About this task: Print all of the data exactly as written.
Information shown below:
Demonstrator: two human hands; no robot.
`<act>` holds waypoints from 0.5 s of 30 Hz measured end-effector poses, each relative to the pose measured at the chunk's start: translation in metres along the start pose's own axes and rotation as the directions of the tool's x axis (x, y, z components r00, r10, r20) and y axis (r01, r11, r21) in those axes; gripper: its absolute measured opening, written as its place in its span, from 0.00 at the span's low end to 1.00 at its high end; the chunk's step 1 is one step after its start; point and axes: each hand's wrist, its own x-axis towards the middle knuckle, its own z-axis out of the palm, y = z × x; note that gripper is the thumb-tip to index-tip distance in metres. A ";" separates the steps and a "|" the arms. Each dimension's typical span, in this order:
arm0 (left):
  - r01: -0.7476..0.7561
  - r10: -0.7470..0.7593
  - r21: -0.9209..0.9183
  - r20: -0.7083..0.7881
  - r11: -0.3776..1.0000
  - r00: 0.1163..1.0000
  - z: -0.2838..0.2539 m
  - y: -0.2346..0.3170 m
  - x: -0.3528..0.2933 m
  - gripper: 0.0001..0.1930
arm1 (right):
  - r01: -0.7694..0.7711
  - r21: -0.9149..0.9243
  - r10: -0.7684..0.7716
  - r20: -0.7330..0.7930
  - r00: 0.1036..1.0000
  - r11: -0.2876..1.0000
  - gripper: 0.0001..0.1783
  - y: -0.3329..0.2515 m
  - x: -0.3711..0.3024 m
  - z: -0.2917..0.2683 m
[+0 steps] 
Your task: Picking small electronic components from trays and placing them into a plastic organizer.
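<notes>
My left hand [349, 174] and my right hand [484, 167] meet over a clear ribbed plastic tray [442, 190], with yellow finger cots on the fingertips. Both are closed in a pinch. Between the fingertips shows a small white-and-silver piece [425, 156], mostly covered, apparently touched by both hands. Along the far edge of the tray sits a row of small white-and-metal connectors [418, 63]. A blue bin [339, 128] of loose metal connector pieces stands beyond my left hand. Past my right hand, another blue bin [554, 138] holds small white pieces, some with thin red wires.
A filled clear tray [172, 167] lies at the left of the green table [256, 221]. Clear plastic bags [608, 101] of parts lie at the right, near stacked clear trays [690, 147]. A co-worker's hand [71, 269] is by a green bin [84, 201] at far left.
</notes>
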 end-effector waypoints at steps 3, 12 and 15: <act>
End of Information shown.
Result of this exercise:
Demonstrator: two human hands; no robot.
`<act>` holds waypoints from 0.5 s of 30 Hz measured end-effector poses, each relative to the pose measured at the chunk's start: translation in metres along the start pose's own axes and rotation as the directions of the tool's x axis (x, y, z components r00, r10, r20) and y axis (r01, r11, r21) in those axes; gripper: its absolute measured opening, written as its place in its span, from 0.00 at the span's low end to 1.00 at its high end; the chunk's step 1 is one step after its start; point and axes: each hand's wrist, its own x-axis towards the middle knuckle, its own z-axis out of the palm, y = z × x; note that gripper is the thumb-tip to index-tip distance in metres. A ";" separates the steps and a "|" the arms. Each dimension's typical span, in this order:
arm0 (left):
  - r01: -0.7476..0.7561
  - r10: -0.7470..0.7593
  - r21: -0.9209..0.9183
  - r20: -0.7083..0.7881
  - r11: -0.3776..1.0000
  - r00: 0.1163..1.0000
  - z: -0.2838..0.2539 m
  - y: -0.2346..0.3170 m
  - x: -0.3528..0.2933 m
  - gripper: 0.0001..0.1930
arm1 (right):
  - r01: -0.7694..0.7711
  - r21: -0.9149..0.9243
  - r10: -0.7684..0.7716
  - r20: -0.7330..0.7930
  - r00: 0.1036..1.0000
  - r11: -0.2876..1.0000
  - gripper: 0.0001..0.1783
  - y: -0.3329..0.2515 m
  - x: -0.3711..0.3024 m
  - z: -0.2917..0.2683 m
[+0 steps] 
Your task: Picking small electronic components from trays and placing them into a plastic organizer.
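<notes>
My left hand [349, 174] and my right hand [484, 167] meet over a clear ribbed plastic tray [442, 190], with yellow finger cots on the fingertips. Both are closed in a pinch. Between the fingertips shows a small white-and-silver piece [425, 156], mostly covered, apparently touched by both hands. Along the far edge of the tray sits a row of small white-and-metal connectors [418, 63]. A blue bin [339, 128] of loose metal connector pieces stands beyond my left hand. Past my right hand, another blue bin [554, 138] holds small white pieces, some with thin red wires.
A filled clear tray [172, 167] lies at the left of the green table [256, 221]. Clear plastic bags [608, 101] of parts lie at the right, near stacked clear trays [690, 147]. A co-worker's hand [71, 269] is by a green bin [84, 201] at far left.
</notes>
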 end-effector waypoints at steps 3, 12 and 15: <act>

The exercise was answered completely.